◆ Work request
Repeat each line of the material below without change.

◆ Available data
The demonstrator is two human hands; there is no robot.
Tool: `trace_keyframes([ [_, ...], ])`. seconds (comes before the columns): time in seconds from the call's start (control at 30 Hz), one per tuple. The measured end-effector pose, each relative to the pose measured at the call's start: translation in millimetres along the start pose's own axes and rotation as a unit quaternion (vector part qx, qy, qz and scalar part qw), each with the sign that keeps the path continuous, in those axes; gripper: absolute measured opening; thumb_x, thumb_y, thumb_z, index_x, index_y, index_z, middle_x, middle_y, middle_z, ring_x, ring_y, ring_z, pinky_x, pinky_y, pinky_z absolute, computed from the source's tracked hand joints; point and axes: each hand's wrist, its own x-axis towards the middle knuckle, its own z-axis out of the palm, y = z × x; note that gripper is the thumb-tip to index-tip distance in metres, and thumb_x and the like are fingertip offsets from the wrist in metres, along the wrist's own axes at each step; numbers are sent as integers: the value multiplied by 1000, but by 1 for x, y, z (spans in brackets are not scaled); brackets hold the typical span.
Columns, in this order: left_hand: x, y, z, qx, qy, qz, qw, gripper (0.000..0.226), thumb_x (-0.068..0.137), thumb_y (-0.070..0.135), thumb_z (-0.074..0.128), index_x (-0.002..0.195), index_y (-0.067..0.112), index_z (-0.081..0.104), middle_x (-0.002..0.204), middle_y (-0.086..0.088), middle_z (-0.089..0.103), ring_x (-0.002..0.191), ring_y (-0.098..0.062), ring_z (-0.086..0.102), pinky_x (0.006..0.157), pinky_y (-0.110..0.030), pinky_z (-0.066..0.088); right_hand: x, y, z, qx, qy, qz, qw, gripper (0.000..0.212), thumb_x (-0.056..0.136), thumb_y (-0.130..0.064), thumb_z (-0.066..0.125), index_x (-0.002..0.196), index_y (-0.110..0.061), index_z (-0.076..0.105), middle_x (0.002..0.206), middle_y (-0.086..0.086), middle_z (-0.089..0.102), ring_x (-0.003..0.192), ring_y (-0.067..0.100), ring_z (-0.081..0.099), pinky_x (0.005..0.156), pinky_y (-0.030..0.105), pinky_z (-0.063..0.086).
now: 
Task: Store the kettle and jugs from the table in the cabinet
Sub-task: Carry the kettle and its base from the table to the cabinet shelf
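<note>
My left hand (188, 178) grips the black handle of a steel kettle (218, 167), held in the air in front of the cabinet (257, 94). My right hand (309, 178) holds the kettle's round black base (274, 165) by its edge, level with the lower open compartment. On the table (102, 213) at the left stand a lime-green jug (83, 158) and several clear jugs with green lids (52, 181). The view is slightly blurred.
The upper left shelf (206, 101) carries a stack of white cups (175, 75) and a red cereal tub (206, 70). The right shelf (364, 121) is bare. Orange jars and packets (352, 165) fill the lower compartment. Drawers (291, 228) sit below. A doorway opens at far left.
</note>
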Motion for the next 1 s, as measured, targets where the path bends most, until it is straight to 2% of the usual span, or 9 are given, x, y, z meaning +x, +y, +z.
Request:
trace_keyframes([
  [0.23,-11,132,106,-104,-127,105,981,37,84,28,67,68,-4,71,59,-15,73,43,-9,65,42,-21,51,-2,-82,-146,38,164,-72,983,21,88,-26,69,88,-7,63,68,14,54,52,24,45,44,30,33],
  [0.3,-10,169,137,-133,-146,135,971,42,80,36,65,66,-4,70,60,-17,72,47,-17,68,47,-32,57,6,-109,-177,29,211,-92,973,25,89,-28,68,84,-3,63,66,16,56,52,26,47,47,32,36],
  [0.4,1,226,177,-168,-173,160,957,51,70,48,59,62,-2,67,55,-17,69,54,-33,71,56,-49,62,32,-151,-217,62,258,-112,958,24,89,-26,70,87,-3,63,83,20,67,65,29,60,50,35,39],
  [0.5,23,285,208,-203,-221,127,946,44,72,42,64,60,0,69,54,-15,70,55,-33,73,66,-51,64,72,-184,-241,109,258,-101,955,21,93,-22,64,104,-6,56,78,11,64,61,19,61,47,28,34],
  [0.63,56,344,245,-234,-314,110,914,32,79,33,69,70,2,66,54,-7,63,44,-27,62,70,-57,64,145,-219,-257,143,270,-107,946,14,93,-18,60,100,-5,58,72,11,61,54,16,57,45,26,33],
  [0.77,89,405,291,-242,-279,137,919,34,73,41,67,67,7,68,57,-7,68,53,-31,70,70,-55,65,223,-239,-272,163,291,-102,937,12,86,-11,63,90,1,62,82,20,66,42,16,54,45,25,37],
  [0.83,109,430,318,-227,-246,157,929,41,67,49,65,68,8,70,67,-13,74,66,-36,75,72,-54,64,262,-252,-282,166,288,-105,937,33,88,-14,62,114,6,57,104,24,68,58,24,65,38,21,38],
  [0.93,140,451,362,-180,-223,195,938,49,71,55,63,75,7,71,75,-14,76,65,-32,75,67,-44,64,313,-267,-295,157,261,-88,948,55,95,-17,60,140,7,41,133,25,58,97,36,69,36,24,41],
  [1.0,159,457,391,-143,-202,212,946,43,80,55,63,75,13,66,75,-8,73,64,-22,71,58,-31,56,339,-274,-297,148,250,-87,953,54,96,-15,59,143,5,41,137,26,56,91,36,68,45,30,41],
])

◆ Task response
The demonstrator is two human hands; there is no robot.
Tool: `trace_keyframes([ [_, ...], ])`. seconds (comes before the columns): time in seconds from the call's start (control at 30 Hz), one per tuple. The measured end-effector pose, each relative to the pose measured at the call's start: translation in millimetres along the start pose's own axes and rotation as a unit quaternion (vector part qx, qy, qz and scalar part qw), each with the sign that keeps the path continuous, in those axes; gripper: absolute measured opening; thumb_x, thumb_y, thumb_z, index_x, index_y, index_z, middle_x, middle_y, middle_z, ring_x, ring_y, ring_z, pinky_x, pinky_y, pinky_z absolute, computed from the source's tracked hand joints; point and axes: each hand's wrist, its own x-axis towards the middle knuckle, its own z-axis out of the palm, y = z × x; note that gripper is the thumb-tip to index-tip distance in metres, and thumb_x and the like are fingertip offsets from the wrist in metres, along the wrist's own axes at each step; numbers are sent as integers: the value multiplied by 1000, but by 1 for x, y, z (spans in brackets are not scaled); brackets hold the typical span.
Columns, in this order: left_hand: x, y, z, qx, qy, qz, qw, gripper (0.000..0.226), thumb_x (-0.068..0.137), thumb_y (-0.070..0.135), thumb_z (-0.074..0.128), index_x (-0.002..0.195), index_y (-0.067..0.112), index_z (-0.081..0.104), middle_x (-0.002..0.204), middle_y (-0.086..0.088), middle_z (-0.089..0.103), ring_x (-0.002..0.191), ring_y (-0.098..0.062), ring_z (-0.086..0.102), pinky_x (0.006..0.157), pinky_y (-0.110..0.030), pinky_z (-0.066..0.088); right_hand: x, y, z, qx, qy, qz, qw, gripper (0.000..0.212), thumb_x (-0.056..0.136), thumb_y (-0.130..0.064), thumb_z (-0.066..0.125), index_x (-0.002..0.196), index_y (-0.110..0.061), index_z (-0.076..0.105), middle_x (0.002..0.206), middle_y (-0.086..0.086), middle_z (-0.089..0.102), ring_x (-0.003..0.192), ring_y (-0.067..0.100), ring_z (-0.081..0.099), pinky_x (0.005..0.156), pinky_y (-0.030..0.105), pinky_z (-0.063..0.086).
now: 
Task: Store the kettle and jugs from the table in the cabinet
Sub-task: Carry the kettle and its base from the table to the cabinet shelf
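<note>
My left hand (188, 178) grips the black handle of a steel kettle (218, 167), held in the air in front of the cabinet (257, 94). My right hand (309, 178) holds the kettle's round black base (274, 165) by its edge, level with the lower open compartment. On the table (102, 213) at the left stand a lime-green jug (83, 158) and several clear jugs with green lids (52, 181). The view is slightly blurred.
The upper left shelf (206, 101) carries a stack of white cups (175, 75) and a red cereal tub (206, 70). The right shelf (364, 121) is bare. Orange jars and packets (352, 165) fill the lower compartment. Drawers (291, 228) sit below. A doorway opens at far left.
</note>
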Motion for the next 1 s, as measured, targets where the path bends most, until it is straight to 2% of the usual span, or 9 are given, x, y, z meaning +x, +y, +z.
Request:
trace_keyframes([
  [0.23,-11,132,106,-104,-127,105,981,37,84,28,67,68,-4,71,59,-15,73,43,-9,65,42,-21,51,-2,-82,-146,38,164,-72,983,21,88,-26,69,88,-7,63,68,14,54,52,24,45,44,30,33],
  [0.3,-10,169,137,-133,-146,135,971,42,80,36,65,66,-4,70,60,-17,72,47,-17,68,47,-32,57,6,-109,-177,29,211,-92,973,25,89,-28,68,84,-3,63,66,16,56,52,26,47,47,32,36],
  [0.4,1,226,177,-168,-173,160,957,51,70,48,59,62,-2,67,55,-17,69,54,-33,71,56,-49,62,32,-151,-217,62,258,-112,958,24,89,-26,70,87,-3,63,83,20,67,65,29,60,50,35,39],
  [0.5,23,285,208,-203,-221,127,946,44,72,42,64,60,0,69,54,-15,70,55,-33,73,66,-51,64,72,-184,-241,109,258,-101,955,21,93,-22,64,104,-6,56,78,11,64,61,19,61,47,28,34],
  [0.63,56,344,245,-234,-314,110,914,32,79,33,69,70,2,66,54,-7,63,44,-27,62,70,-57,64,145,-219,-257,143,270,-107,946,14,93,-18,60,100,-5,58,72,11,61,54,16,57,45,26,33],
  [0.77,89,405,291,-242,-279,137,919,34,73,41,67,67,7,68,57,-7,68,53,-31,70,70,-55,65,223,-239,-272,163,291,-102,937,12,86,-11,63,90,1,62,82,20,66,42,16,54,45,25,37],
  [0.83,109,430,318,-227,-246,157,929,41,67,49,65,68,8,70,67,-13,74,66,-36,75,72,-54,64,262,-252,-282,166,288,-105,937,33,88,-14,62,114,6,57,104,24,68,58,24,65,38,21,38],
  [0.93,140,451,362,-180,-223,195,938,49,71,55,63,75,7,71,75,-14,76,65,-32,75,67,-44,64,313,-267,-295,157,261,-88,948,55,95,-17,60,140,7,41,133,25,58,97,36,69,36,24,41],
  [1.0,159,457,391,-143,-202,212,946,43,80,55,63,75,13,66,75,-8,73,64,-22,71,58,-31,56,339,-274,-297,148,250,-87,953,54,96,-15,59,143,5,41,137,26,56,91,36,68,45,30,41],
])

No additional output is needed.